Como a certidão de nada consta é requisito para a inscrição em prova de título, João entrou em depressão, porque jamais poderia se tornar psiquiatra, salvo abandonasse seu emprego e se dedicasse, exclusivamente, durante 2 (dois) anos, a uma “nova” residência médica.
João tinha acabado de ser pai pela segunda vez e sua esposa não trabalhava. Não era viável – e nem razoável – parar sua vida, novamente, e fazer um treinamento idêntico àquele concluído há mais de 6 (seis) anos.
João se fez duas perguntas: (1) será que é legítimo condicionar o deferimento da inscrição à apresentação de certidão de nada consta? Além disso, (2) considerando que a sanção recebida foi de advertência com aviso confidencial, seria possível que o CRM publicizasse uma pena sigilosa?
João levou essas perguntas a um advogado e judicializou a matéria.
Poucos dias depois, João teve notícia que o juiz competente proferiu uma decisão liminar obrigando a Associação Brasileira de Psiquiatria (ABP) a deferir sua inscrição no Exame de Suficiência em psiquiatria. A prova vai ser nas próximas semanas. João está animado.
Em tempo: lembram do André? O amigo que concluiu o treinamento em serviço do Dr. Ronaldo Pontes?
Então, ele está respondendo a uma sindicância, também por publicidade irregular, em razão de um carimbo que mencionava cirurgia plástica.
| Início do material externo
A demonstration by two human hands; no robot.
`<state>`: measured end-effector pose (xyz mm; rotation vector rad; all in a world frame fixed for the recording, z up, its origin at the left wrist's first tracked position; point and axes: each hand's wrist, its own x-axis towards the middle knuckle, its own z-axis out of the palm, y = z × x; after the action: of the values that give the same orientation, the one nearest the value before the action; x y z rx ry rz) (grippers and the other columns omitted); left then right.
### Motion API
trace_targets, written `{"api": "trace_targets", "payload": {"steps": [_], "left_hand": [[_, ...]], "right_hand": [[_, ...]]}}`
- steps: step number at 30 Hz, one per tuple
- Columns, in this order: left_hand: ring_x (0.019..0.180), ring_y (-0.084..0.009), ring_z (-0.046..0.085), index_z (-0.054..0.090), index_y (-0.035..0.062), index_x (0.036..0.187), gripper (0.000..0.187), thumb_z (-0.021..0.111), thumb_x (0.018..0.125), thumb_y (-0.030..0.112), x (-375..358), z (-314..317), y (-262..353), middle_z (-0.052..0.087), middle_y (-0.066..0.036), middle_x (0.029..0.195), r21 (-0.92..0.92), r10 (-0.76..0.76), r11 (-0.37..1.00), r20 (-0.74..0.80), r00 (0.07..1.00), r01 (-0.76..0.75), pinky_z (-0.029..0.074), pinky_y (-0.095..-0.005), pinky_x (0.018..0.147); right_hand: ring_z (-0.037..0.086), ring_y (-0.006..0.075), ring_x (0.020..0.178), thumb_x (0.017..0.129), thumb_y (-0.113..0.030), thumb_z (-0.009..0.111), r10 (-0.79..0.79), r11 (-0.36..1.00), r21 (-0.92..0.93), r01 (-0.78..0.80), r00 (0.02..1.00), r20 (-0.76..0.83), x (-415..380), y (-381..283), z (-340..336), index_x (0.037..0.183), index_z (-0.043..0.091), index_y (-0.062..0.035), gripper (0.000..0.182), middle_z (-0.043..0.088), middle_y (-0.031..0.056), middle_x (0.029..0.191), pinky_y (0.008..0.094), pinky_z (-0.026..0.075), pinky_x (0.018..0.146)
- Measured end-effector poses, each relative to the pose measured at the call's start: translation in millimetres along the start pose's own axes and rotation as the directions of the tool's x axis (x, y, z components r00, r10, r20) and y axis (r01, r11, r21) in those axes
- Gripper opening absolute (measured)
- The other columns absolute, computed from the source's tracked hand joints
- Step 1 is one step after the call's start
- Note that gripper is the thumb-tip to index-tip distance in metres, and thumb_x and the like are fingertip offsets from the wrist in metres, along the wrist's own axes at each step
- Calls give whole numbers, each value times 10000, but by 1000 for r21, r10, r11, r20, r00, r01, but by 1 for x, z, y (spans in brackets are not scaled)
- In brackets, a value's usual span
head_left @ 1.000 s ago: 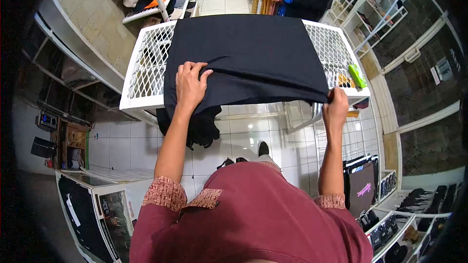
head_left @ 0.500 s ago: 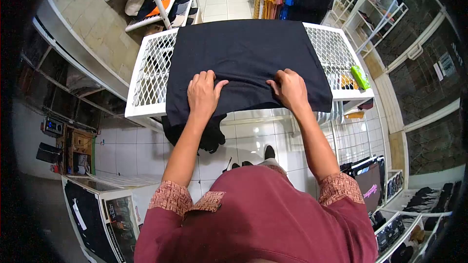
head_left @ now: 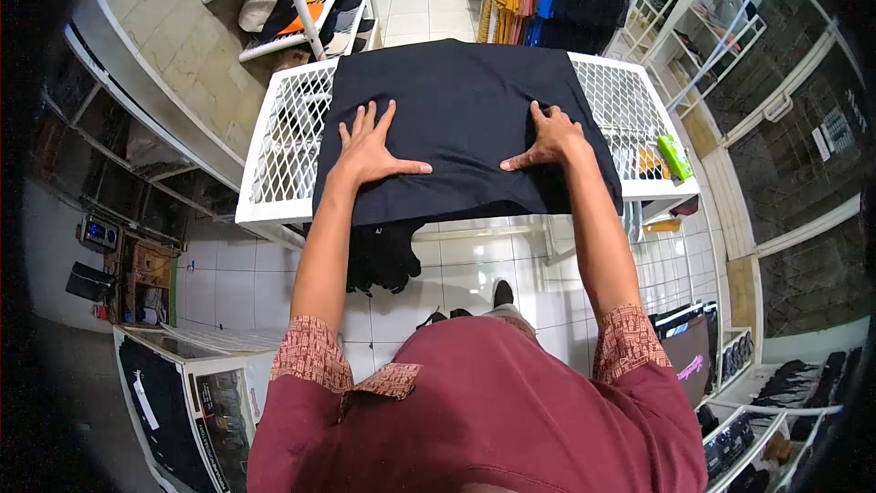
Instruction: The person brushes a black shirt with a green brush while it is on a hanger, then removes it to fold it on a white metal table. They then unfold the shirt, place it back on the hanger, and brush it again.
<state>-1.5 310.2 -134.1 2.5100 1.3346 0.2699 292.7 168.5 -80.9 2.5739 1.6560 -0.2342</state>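
Observation:
A black cloth (head_left: 456, 91) lies spread over the white mesh-topped table (head_left: 274, 212), and its near edge hangs slightly over the front. My left hand (head_left: 372, 152) presses on the cloth's left part, palm down, fingers spread and thumb pointing right. On the right part rests my right hand (head_left: 552, 139), its thumb stretched left and its fingers apart on the fabric. Shallow wrinkles run between the two thumbs. Neither hand grips anything.
A bright green object (head_left: 675, 157) lies on the table's right end. Dark fabric (head_left: 383, 258) hangs below the table. Shelves with folded clothes (head_left: 315, 14) stand at back left, a rack of hanging clothes (head_left: 525, 0) behind, and a glass-fronted case (head_left: 224, 411) at lower left.
Both hands have opened from curled fingers to spread ones. They have moved forward on the cloth, whose near edge now lies straighter and whose bunched folds are flatter.

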Motion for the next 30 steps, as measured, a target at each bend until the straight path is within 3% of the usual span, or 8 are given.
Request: {"api": "trace_targets", "payload": {"steps": [2, 3, 6, 9, 12, 20, 22, 30], "left_hand": [[1555, -437, 138, 313, 151, 1615, 1399, 787, 505, 859, 1, 7, -3, 203, -307, 1646, 51, 73, 996, -79, 994, -69, 71, -611, 1240], [1555, -437, 138, 313, 151, 1615, 1399, 787, 505, 859, -4, 6, -1, 203, -307, 1646, 51, 72, 996, -80, 994, -68, 71, -611, 1240], [1542, -415, 210, 454, 137, 1547, 945, 696, 821, 691, -52, 1, 1, 290, -277, 1627, -86, 111, 989, -134, 985, -123, 115, -550, 1250], [1460, -326, 422, 662, 86, 1352, 779, 847, 739, 531, -111, -16, -9, 547, -158, 1493, -125, 248, 952, -222, 943, -280, 244, -526, 1224], [1295, -313, 596, 733, 63, 1206, 428, 824, 812, 202, -134, 2, -37, 701, -127, 1283, -103, 293, 926, -413, 862, -364, 384, -530, 1129], [937, -335, 655, 656, -11, 905, 39, 669, 868, -13, -142, -12, -15, 688, -140, 933, -174, 216, 912, -565, 796, -371, 482, -415, 868], [875, -330, 624, 647, -17, 902, 23, 647, 886, -1, -159, -24, -9, 664, -144, 897, -250, 140, 932, -415, 899, -261, 466, -424, 825], [771, -325, 606, 661, -11, 860, 118, 681, 905, 97, -222, -52, -6, 669, -127, 802, -422, 66, 904, -4, 998, -62, 465, -409, 723]], "right_hand": [[395, 389, 1459, 500, -769, 860, 12, 1000, 15, -13, 999, 40, -2, 1, 8, 1598, 322, -93, 1397, 357, 259, 1592, 527, 349, 1183], [399, 391, 1456, 538, -747, 859, -30, 995, 91, 39, 995, -95, -10, 3, 17, 1578, 364, -87, 1327, 380, 265, 1577, 526, 345, 1183], [399, 408, 1452, 650, -710, 827, -227, 846, 394, 359, 912, -342, -43, 20, 45, 1498, 500, -81, 1105, 476, 258, 1511, 582, 291, 1186], [454, 378, 1423, 742, -545, 836, -345, 821, 272, 502, 817, -462, -91, 39, 66, 1336, 674, -118, 750, 548, 184, 1473, 547, 296, 1192], [512, 340, 1381, 804, -354, 835, -341, 801, 259, 539, 767, -543, -99, 53, 77, 1254, 724, -132, 514, 619, 136, 1400, 525, 326, 1182], [688, 293, 1066, 877, -134, 760, -261, 741, 372, 558, 751, -607, -109, 51, 71, 982, 753, -44, 138, 750, 105, 1010, 412, 496, 932], [667, 312, 930, 897, -137, 733, -272, 724, 386, 572, 750, -603, -128, 47, 57, 937, 729, -21, 122, 720, 121, 924, 404, 490, 836], [652, 331, 742, 902, -182, 741, -334, 722, 607, 332, 936, -115, -190, 40, 34, 885, 714, 5, 189, 690, 168, 797, 414, 497, 689]]}}
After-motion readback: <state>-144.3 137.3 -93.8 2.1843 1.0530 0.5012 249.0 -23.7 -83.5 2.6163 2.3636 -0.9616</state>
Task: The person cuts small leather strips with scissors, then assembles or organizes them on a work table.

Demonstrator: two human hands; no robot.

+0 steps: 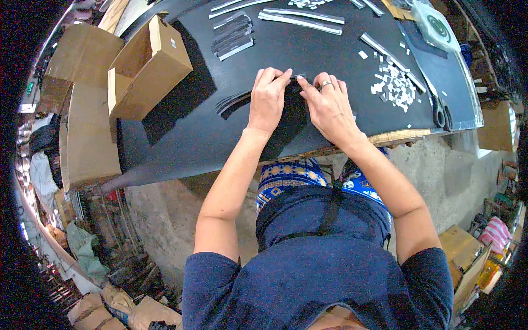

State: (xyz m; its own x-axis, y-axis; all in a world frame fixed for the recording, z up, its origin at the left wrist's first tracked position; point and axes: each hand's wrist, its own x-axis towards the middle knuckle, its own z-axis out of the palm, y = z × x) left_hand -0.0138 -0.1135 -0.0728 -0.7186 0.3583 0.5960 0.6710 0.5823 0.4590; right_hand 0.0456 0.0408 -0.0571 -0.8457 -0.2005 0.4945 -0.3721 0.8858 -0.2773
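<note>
My left hand (pixel 267 100) and my right hand (pixel 329 104) meet above the black table top, fingertips pinched close together. A short, thin dark strip (pixel 297 76) spans the gap between them, one end in each pinch; its exact kind is too small to make out. Several slim black strips (pixel 232 103) lie fanned out just left of my left hand. To the right of my right hand is a heap of small white cut pieces (pixel 400 91), with a long white-edged strip (pixel 393 60) beside it.
An open cardboard box (pixel 159 77) stands at the left, near large cardboard flaps (pixel 91 137). Black-and-white strips (pixel 234 34) and longer white strips (pixel 301 20) lie at the back. Scissors (pixel 441 114) rest by the right edge, below a clear plastic container (pixel 436 25).
</note>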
Mas sequer foi julgado, ainda.
Mas veja que absurdo, ele foi impedido de fazer a prova da Sociedade Brasileira de Cirurgia Plástica (SBCP), porque o CRM-PA emitiu certidão mencionando que está tramitando sindicância em seu desfavor. Em suma, não emitiu certidão de nada consta.
André ficou inconformado. Ele, também, entrou com um processo judicial e vai fazer a prova nos próximos dias.